**Work task**: Could you reproduce the line where "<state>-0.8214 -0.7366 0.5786" occurs and all lines after it in the listing below, through the final one, without changing anything?
*** Begin section ***
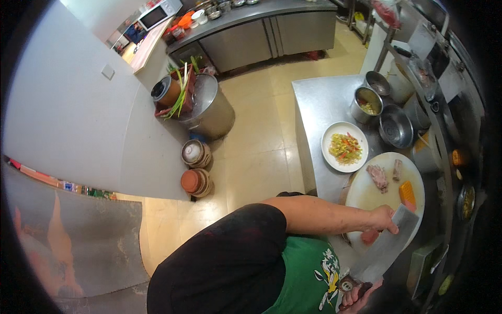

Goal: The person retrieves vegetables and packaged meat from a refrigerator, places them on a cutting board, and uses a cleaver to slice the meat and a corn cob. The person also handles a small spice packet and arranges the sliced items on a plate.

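My right hand (359,297) grips the handle of a broad cleaver (386,245), whose blade slants up and right over the near edge of a round white cutting board (362,196). Close against the blade's far part is my left hand (381,218), its thumb at the metal; whether its fingers pinch anything is hidden. A pink piece of meat (369,236) lies just below that hand. Farther up the board are a pale chunk of meat (377,177), a narrower piece of meat (397,169) and an orange block (407,190) with a grid-patterned surface and a pink end.
Beside the board, a white plate (326,155) of chopped vegetables stands on the steel table (313,98). Behind it are a metal pot (362,114) and a steel bowl (394,127). A rail (431,110) runs along the right. Ceramic jars (192,182) stand on the floor by the wall.
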`<state>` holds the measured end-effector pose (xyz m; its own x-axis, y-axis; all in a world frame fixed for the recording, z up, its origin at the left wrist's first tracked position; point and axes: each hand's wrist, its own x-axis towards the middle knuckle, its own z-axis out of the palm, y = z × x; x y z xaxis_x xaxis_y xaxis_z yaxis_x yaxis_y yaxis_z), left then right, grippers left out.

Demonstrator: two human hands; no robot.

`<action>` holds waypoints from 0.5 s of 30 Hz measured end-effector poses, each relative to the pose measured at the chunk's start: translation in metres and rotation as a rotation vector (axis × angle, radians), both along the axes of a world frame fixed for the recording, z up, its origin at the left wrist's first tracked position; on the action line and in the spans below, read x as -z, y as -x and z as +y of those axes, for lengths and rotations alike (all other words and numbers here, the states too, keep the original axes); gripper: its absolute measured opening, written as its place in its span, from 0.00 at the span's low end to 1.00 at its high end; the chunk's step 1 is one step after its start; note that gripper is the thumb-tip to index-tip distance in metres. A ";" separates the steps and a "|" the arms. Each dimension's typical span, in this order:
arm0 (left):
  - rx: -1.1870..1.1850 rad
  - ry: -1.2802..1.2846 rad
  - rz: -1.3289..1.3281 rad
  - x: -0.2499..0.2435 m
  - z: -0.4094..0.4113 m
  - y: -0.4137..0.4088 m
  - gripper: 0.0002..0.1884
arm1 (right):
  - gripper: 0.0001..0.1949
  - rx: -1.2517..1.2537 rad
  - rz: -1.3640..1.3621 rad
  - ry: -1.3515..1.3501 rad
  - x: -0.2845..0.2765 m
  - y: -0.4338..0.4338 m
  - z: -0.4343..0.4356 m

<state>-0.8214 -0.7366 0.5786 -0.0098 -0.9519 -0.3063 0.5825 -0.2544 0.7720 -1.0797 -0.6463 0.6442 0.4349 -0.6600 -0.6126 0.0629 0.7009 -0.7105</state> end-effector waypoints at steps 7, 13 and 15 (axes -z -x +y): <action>0.078 0.046 -0.030 0.013 0.004 -0.027 0.14 | 0.23 -0.019 -0.031 -0.046 0.016 0.007 -0.013; 0.383 0.154 -0.075 -0.006 -0.017 -0.030 0.21 | 0.24 0.044 -0.047 -0.047 0.021 0.017 0.005; 0.476 0.241 -0.027 0.011 -0.032 -0.020 0.21 | 0.24 0.121 0.001 0.041 0.004 0.009 0.023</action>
<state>-0.8011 -0.7685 0.5681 -0.4530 -0.8874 -0.0853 0.4252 -0.2992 0.8542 -1.0882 -0.6236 0.6397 0.3503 -0.7318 -0.5846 0.1448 0.6589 -0.7382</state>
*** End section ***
**Result for this task**:
<state>-0.8214 -0.7366 0.5786 -0.0098 -0.9519 -0.3063 0.5825 -0.2544 0.7720 -1.0797 -0.6463 0.6442 0.4349 -0.6600 -0.6126 0.0629 0.7009 -0.7105</state> end-effector waypoints at steps 7, 13 and 15 (axes -z -x +y): <action>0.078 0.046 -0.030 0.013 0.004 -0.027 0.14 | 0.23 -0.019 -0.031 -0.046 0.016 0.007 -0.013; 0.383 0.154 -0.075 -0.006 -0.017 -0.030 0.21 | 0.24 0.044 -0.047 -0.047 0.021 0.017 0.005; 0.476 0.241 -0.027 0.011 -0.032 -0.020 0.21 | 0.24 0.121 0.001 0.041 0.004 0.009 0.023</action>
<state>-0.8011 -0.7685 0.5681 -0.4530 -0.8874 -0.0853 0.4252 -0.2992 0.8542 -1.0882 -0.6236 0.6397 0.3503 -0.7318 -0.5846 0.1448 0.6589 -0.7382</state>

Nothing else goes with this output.